Линдиного папашу тоже вызвали в школу. Я до сих пор помню странный кислый запах, которым он меня обдал, когда проскользнул мимо и, не сказав ни слова, схватил свою дочь за руку и уволок. Пока он тащил Линду, передо мной промелькнуло ее лицо, и я впервые увидела, что она вовсе не такая уж взрослая. Когда наши глаза встретились, лицо ее приняло каменное выражение, и она произнесла одними губами: «Тебе крышка!»
Неделю спустя Линда с дружками преследовали меня до самого дома и кидались камнями. Один из камней угодил мне в голову, и из нее пошла кровь. На этом моя учеба в обычной школе закончилась. С тех пор родители стали учить меня дома, что, разумеется, не открыло мне путь к вершинам популярности, зато, возможно, спасло жизнь. И еще, кажется, наградило пожизненным членством в клубе по консультированию в кризисных ситуациях. Что и привело меня к моему теперешнему положению.
Я ОБУЧАЮ ВЛАСТЕЛИНА СМЕРТИ
Я являюсь одной из пациенток покойной миссис Фрейсон. Вообще-то она не умирала. Скорее, просто ушла на покой. Во время одного из наших сеансов миссис Фрейсон съехала с катушек, тем самым невольно поспособствовав повышению моей самооценки.
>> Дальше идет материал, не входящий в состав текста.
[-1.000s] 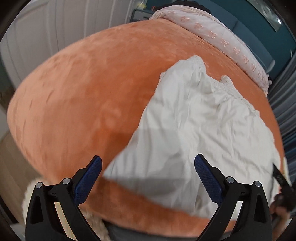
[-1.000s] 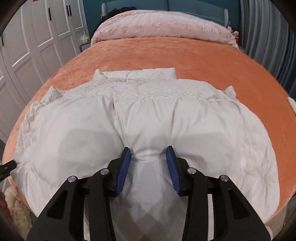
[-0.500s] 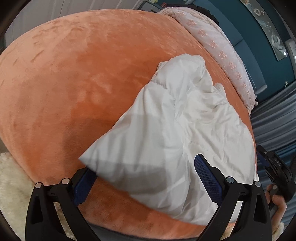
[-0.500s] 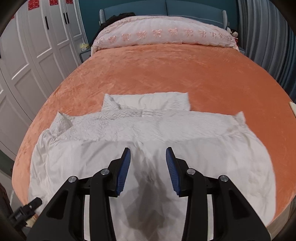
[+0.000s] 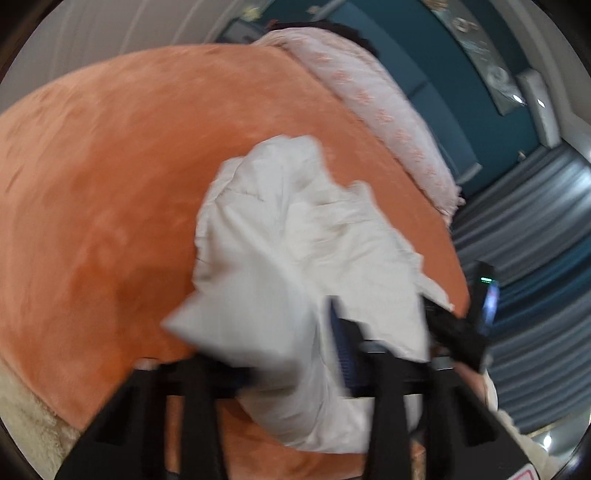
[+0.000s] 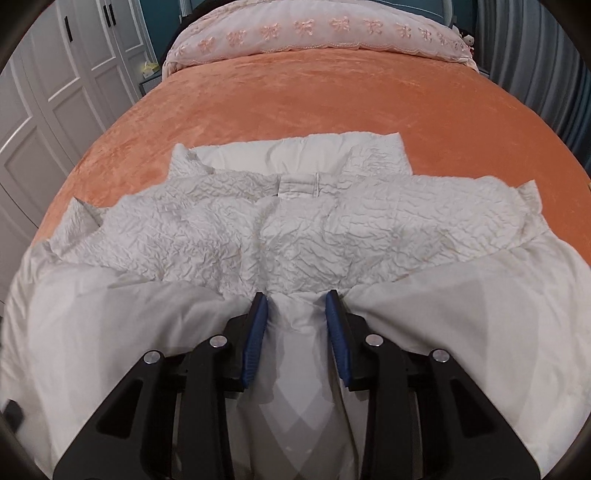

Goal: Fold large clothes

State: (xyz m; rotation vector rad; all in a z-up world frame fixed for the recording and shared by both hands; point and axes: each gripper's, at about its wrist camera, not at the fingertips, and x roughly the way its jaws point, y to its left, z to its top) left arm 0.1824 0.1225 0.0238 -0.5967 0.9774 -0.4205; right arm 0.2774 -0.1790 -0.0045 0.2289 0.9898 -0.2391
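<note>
- Left wrist view: the frame is heavily motion-blurred. The white garment (image 5: 295,251) lies on the orange bedspread (image 5: 110,166), bunched toward the near edge of the bed.
- The left tongs (image 5: 295,354) are at the garment's near hem. White fabric passes between the two black arms and hangs down past them; one blue pad (image 5: 341,350) shows on the right side, the other is hidden by cloth. With the blur I cannot tell whether they pinch the cloth or merely straddle it.
- At the right edge of this view, the dark body of the other tool (image 5: 461,332) sits at the garment's far hem.
- A pale pink patterned pillow (image 5: 376,99) runs along the head of the bed, beneath a teal wall (image 5: 461,74); grey curtains (image 5: 524,258) hang on the right.
- Right wrist view: this picture is sharp. The garment (image 6: 221,236) is spread wide across the near half of the bedspread (image 6: 332,96), collar pointing to the head of the bed, crinkled lining showing above a smoother folded-up band nearest the camera.
- The right tongs (image 6: 297,299) are partly closed, with a gathered ridge of the garment's near fold held between the blue pads (image 6: 255,336), both touching cloth.
- White wardrobe doors (image 6: 55,92) stand at the left; the pillow (image 6: 317,33) lies across the head of the bed.
</note>
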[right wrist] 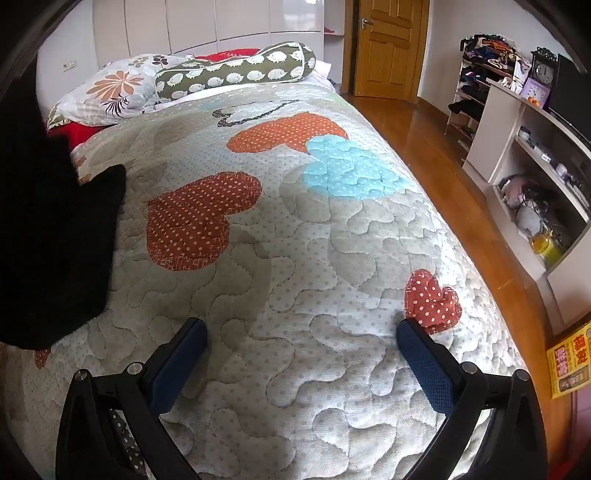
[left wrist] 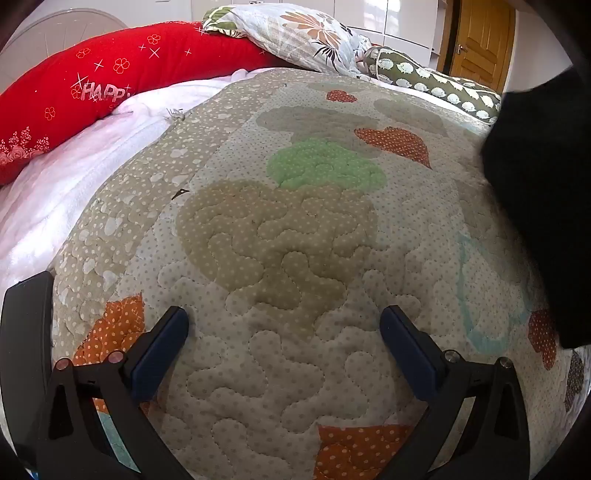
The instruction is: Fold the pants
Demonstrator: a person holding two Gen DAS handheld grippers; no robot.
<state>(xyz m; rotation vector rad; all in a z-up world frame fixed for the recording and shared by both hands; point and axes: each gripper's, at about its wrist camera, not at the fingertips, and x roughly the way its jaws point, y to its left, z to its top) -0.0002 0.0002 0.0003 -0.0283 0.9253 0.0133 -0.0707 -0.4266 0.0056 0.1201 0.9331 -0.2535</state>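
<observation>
Black pants (left wrist: 539, 206) lie on the quilted bedspread (left wrist: 280, 236) at the right edge of the left wrist view. In the right wrist view the same black pants (right wrist: 55, 243) fill the left edge, in a flat dark heap. My left gripper (left wrist: 284, 325) is open above bare quilt, well left of the pants, with nothing between its blue pads. My right gripper (right wrist: 303, 339) is open too, over the quilt (right wrist: 295, 236) to the right of the pants, and holds nothing.
A red bolster (left wrist: 110, 81), a floral pillow (left wrist: 303, 33) and a green hedgehog-print bolster (right wrist: 236, 70) lie at the head of the bed. The bed's right edge drops to a wooden floor (right wrist: 461, 192). White shelves (right wrist: 532, 173) and a door (right wrist: 388, 48) stand beyond.
</observation>
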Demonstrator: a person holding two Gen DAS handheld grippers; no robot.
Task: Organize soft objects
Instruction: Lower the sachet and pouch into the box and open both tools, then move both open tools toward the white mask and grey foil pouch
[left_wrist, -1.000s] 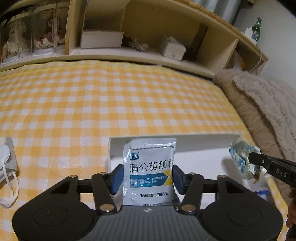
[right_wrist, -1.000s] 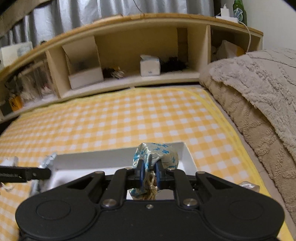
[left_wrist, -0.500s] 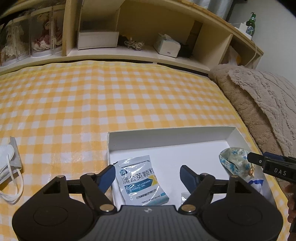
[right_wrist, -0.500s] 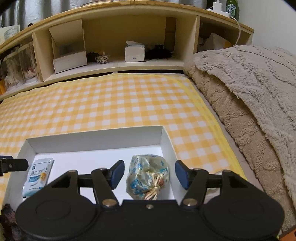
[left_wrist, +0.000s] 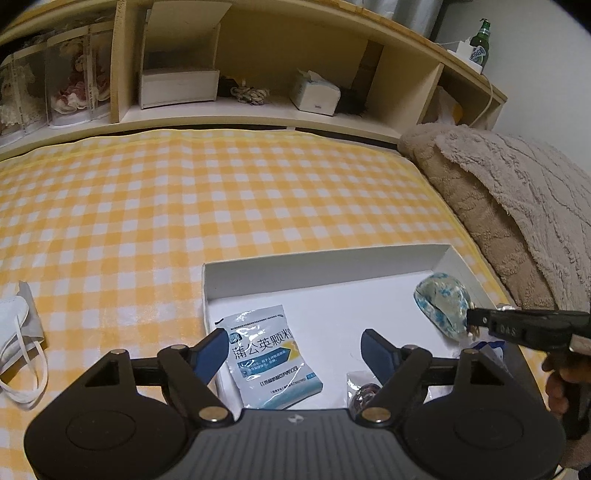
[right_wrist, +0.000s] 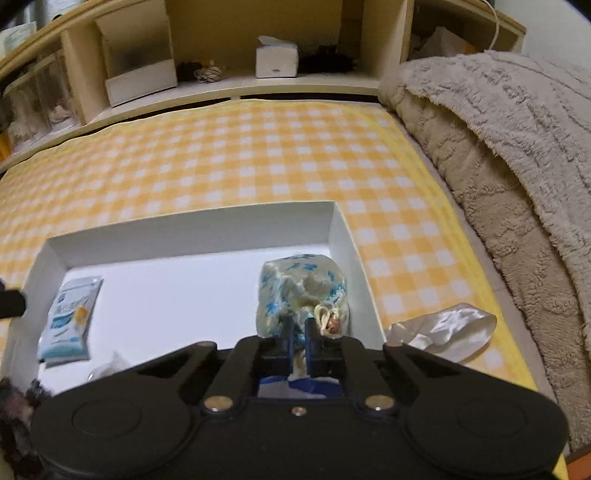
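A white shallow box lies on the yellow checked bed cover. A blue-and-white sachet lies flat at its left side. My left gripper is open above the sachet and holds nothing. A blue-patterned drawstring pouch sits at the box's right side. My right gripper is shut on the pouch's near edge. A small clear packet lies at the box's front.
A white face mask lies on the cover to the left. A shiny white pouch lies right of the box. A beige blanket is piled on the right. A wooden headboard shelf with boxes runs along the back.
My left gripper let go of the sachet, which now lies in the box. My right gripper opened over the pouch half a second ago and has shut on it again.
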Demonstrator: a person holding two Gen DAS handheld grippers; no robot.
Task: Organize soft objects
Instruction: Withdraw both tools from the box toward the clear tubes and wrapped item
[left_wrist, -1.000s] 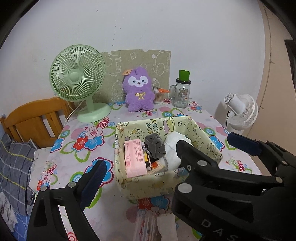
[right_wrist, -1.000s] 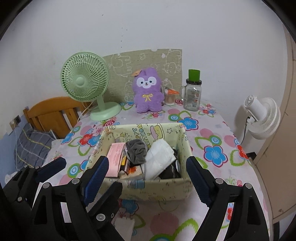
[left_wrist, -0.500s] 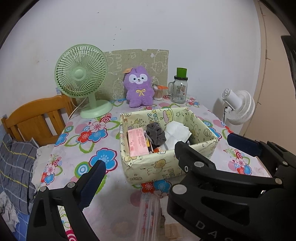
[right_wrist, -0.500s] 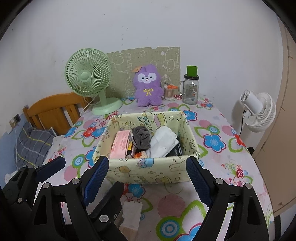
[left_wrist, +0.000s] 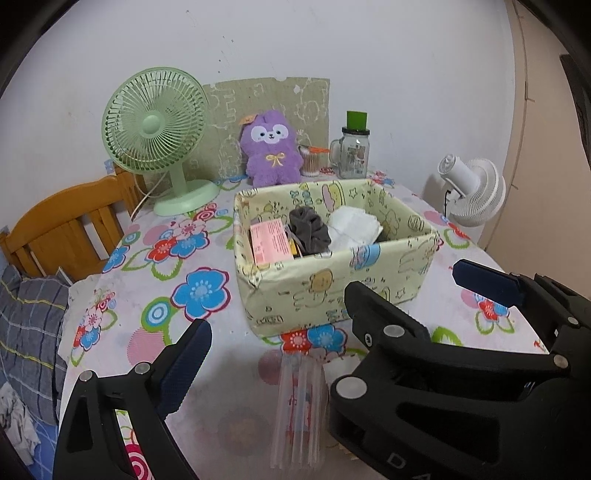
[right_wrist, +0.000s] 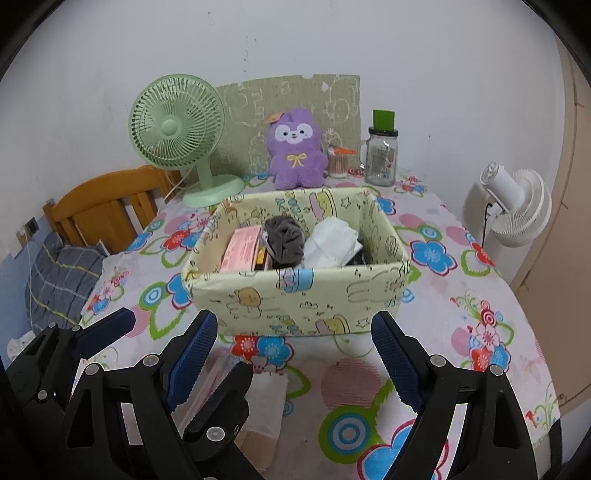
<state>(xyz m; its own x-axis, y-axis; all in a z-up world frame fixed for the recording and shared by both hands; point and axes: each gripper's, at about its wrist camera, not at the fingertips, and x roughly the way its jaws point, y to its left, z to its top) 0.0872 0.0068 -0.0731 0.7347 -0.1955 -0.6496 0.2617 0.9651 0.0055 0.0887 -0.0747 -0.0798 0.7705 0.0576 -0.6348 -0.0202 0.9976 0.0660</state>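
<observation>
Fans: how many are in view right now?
2. The green desk fan stands on the table's far left, beside the purple plush. The white fan stands off the table's right edge. Others may sit outside both views.

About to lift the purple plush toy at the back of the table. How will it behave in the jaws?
The purple plush toy looks fluffy and stuffed, so it will probably compress and feel light. It stands upright by the cardboard panel, so a nudge may topple it. The glass jar close beside it could get bumped.
</observation>
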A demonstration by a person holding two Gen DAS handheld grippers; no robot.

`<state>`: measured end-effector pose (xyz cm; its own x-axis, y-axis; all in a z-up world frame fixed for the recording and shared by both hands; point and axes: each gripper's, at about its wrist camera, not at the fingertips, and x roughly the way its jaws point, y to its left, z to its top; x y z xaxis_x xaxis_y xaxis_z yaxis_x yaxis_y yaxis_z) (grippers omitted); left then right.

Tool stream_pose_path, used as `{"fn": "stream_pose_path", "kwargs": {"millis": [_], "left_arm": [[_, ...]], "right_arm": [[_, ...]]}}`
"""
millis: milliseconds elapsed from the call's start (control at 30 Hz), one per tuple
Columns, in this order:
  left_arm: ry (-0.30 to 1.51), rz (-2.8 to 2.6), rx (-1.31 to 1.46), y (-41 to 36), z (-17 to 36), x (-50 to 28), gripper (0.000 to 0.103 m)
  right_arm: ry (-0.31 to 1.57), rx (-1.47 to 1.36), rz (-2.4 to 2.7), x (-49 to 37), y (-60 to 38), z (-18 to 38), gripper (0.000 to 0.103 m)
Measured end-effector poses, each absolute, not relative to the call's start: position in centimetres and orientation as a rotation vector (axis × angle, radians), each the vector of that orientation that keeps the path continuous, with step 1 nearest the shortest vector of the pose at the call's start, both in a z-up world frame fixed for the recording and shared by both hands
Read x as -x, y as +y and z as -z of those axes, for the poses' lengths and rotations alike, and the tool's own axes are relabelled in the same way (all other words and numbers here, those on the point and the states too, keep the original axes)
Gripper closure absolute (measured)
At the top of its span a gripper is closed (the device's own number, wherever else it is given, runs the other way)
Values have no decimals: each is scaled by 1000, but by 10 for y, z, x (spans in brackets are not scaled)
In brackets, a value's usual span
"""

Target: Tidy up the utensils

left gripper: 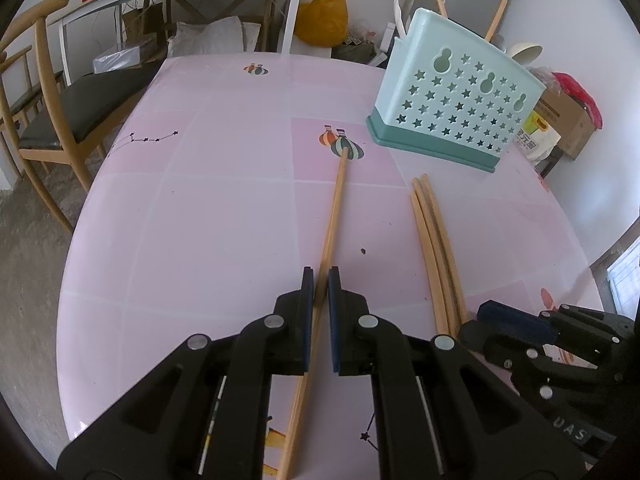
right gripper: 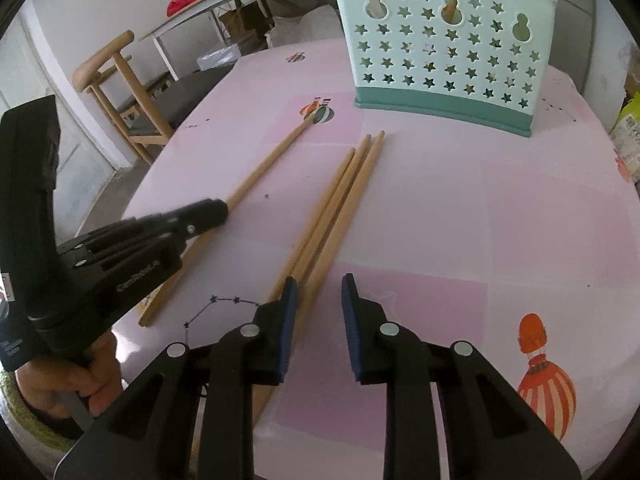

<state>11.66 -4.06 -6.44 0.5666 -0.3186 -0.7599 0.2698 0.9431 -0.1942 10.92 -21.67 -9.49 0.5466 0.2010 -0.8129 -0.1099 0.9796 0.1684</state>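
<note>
Pinching one chopstick [left gripper: 334,216], left gripper [left gripper: 321,280] angles downward (right gripper [right gripper: 319,286] beside).

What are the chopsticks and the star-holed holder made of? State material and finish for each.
Chopsticks: apparently wood or bamboo, matte tan, with faint lengthwise grain.
Holder: looks like molded plastic, smooth and slightly glossy, pale mint over a darker teal base, with clean punched star and gourd-shaped holes.
</note>
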Motion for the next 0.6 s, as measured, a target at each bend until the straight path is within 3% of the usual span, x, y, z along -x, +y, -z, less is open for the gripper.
{"fn": "stream_pose_path", "kwargs": {"millis": [267,600], "left_arm": [[908,333,60,-39,65,-116,98],[1086,415,172,-17,61,-100,99]], "right_arm": [[967,-96,-117,-109,-234,95,96],[1016,-117,-85,-92,-277,93,96]]}}
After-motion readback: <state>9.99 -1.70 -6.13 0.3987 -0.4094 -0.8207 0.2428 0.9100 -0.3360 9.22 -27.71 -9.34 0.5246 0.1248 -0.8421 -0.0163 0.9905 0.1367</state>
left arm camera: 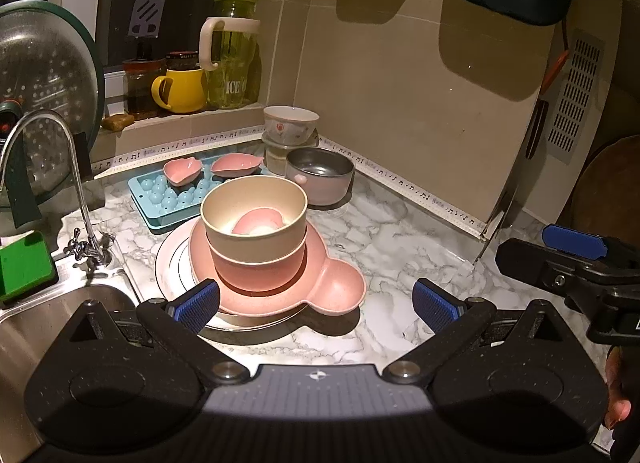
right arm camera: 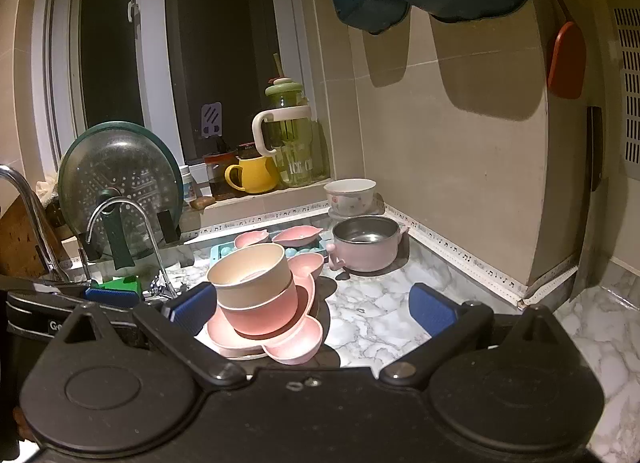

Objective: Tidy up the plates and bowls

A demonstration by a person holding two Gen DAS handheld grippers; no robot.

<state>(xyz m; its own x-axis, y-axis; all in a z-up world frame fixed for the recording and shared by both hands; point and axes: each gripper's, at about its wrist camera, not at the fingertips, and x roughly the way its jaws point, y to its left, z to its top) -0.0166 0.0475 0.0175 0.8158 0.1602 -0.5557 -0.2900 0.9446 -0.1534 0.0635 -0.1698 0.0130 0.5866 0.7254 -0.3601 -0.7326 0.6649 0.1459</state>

Это не так странно, как может показаться. Она никогда не отличалась уравновешенностью. Миссис Фрейсон бросила мужа и детей и перебралась в Смитерс, чтобы быть с парнем в два раза моложе себя, жившим на чердаке родительского гаража; после того как парень бросил ее ради восемнадцатилетней работницы бензоколонки, она так и не оправилась.